* [How to complete this task]: Identify all lines in the data containing the string "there". Copy them out.

━━━

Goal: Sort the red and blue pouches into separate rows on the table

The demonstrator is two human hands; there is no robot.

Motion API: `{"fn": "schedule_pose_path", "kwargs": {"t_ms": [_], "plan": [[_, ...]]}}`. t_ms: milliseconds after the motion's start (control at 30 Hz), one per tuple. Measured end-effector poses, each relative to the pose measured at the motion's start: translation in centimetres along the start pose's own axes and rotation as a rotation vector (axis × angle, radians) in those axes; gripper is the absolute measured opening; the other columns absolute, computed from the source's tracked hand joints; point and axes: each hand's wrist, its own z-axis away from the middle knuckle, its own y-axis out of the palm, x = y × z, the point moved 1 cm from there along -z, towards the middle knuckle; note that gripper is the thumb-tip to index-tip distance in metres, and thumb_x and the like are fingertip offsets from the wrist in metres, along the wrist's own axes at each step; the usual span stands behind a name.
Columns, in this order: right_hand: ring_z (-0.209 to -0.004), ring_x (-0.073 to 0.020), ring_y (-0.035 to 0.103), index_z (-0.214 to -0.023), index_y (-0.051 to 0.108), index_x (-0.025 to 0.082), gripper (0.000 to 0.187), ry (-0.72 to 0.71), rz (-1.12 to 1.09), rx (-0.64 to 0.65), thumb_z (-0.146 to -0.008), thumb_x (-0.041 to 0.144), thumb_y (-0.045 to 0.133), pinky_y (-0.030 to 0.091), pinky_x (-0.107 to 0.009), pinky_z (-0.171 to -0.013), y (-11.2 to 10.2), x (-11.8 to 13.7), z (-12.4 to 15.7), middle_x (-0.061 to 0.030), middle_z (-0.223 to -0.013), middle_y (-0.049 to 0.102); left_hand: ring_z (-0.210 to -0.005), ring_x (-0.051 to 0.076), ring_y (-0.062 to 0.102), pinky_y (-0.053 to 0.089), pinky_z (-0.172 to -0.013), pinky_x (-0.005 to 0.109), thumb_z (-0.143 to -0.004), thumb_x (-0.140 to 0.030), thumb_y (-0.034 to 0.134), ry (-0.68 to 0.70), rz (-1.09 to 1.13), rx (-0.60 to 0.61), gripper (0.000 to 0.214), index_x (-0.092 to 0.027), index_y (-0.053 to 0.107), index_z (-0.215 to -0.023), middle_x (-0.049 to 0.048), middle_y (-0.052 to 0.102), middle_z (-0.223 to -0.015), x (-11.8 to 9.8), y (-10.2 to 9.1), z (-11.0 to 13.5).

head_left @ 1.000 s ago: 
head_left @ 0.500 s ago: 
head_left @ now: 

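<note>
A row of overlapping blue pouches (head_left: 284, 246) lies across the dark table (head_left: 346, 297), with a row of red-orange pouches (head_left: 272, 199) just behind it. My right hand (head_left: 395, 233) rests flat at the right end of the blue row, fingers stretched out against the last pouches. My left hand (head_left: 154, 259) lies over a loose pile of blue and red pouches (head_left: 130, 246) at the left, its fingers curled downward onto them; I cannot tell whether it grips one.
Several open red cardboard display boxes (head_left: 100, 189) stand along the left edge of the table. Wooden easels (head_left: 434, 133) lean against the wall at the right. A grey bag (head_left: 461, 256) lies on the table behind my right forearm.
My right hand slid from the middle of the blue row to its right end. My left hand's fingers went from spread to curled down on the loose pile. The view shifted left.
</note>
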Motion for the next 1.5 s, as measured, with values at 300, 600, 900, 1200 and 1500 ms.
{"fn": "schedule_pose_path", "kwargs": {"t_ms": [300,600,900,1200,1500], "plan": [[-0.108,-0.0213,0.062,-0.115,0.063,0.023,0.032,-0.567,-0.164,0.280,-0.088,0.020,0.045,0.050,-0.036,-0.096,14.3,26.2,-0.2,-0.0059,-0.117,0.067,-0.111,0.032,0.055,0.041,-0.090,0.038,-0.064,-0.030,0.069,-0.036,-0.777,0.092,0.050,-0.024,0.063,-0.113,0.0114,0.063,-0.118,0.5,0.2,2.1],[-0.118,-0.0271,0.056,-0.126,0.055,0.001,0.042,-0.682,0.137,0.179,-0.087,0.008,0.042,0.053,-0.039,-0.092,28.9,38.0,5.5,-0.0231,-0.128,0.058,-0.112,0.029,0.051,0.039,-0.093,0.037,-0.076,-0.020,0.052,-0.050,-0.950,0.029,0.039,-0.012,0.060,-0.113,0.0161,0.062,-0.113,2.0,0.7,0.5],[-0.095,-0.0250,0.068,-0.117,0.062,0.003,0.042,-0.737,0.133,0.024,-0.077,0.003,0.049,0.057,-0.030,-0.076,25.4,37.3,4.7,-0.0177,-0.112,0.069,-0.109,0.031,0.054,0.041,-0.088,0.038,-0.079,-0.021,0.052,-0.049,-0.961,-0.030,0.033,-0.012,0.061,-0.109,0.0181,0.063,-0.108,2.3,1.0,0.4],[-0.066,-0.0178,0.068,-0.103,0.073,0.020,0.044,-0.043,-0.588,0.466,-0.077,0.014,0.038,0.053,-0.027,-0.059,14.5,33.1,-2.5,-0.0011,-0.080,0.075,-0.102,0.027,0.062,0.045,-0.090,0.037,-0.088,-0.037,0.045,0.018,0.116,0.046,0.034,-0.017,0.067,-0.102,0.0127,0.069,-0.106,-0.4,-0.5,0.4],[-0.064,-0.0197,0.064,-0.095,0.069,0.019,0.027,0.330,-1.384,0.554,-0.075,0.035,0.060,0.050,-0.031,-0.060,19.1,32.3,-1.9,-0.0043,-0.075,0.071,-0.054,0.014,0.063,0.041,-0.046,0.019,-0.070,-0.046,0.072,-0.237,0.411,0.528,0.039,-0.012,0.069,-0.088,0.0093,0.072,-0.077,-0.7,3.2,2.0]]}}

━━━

* [Response to this exercise]:
The demonstrator is two human hands; there is no robot.
Motion API: `{"fn": "schedule_pose_path", "kwargs": {"t_ms": [_], "plan": [[_, ...]]}}`. t_ms: milliseconds after the motion's start (control at 30 Hz), one per tuple. Measured end-effector poses, each relative to the pose measured at the motion's start: translation in centimetres along the start pose's own axes and rotation as a rotation vector (axis × angle, radians) in those axes; gripper is the absolute measured opening; the other columns absolute, computed from the source's tracked hand joints; point and axes: each hand's wrist, its own z-axis away from the middle knuckle, its own y-axis out of the palm, x = y × z, the point moved 1 cm from there along -z, towards the middle knuckle; note that gripper is the thumb-tip to index-tip distance in metres, and thumb_x and the like are fingertip offsets from the wrist in metres, along the wrist's own axes at each step; the usual span stands behind a name.

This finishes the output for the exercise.